--- START ---

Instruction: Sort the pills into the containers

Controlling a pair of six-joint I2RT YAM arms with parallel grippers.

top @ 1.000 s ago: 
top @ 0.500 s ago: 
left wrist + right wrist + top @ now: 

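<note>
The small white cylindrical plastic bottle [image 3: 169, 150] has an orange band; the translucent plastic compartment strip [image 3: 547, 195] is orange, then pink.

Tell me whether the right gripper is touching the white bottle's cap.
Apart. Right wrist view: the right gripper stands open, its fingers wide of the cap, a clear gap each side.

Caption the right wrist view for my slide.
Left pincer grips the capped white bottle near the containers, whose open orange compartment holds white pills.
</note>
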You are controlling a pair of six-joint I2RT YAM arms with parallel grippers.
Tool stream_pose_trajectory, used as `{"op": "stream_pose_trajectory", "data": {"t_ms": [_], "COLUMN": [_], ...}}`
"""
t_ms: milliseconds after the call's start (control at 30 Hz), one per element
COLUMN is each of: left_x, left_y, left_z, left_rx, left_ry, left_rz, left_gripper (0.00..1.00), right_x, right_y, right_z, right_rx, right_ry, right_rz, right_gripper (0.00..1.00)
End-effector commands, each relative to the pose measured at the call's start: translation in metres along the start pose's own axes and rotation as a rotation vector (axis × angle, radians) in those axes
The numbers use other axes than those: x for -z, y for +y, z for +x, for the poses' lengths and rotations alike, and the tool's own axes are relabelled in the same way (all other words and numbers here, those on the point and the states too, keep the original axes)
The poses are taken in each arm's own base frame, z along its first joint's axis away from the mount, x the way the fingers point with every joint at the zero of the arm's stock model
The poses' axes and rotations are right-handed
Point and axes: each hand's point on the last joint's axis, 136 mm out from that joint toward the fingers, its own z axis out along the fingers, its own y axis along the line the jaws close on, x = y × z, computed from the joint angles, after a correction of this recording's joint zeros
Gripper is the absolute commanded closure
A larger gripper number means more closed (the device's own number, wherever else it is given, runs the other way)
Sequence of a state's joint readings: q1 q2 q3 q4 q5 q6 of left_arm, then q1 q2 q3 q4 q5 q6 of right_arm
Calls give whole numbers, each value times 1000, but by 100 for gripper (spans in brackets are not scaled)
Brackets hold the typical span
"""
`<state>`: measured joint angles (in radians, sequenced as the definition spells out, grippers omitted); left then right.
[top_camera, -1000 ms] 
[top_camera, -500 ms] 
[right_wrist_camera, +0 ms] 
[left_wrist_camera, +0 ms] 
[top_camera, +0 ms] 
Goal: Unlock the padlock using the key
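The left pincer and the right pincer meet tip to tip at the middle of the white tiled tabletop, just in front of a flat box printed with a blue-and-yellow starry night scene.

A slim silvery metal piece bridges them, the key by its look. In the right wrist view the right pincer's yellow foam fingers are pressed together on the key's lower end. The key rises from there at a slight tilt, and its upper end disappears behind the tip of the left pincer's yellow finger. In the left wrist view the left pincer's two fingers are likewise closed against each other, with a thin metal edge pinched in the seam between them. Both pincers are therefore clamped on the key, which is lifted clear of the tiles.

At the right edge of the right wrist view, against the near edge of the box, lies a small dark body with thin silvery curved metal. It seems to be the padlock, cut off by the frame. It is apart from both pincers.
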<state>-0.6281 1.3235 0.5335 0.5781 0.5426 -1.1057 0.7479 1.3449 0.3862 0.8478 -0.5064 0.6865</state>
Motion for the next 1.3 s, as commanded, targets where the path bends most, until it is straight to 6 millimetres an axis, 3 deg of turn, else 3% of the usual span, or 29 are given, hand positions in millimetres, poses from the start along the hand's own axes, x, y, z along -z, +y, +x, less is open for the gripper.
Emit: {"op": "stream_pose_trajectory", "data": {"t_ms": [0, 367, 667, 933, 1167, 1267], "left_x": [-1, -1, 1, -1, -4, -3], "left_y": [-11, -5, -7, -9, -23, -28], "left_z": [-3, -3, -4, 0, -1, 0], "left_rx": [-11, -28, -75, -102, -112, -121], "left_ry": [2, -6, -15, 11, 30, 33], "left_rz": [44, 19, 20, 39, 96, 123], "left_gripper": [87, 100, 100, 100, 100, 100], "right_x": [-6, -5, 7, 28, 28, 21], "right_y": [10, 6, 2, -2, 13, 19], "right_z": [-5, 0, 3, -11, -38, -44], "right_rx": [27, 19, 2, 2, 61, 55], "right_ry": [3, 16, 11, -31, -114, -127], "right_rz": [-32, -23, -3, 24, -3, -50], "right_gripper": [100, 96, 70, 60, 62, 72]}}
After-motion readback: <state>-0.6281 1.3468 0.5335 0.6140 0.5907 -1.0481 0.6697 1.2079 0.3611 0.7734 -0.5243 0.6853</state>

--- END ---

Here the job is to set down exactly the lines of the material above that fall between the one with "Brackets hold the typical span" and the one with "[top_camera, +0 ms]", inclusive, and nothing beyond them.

* Answer to this exercise
Brackets hold the typical span
"""
`<state>`: measured joint angles (in radians, sequenced as the definition spells out, grippers omitted); left then right.
[top_camera, -1000 ms] 
[top_camera, -500 ms] 
[right_wrist_camera, +0 ms] 
[left_wrist_camera, +0 ms] 
[top_camera, +0 ms] 

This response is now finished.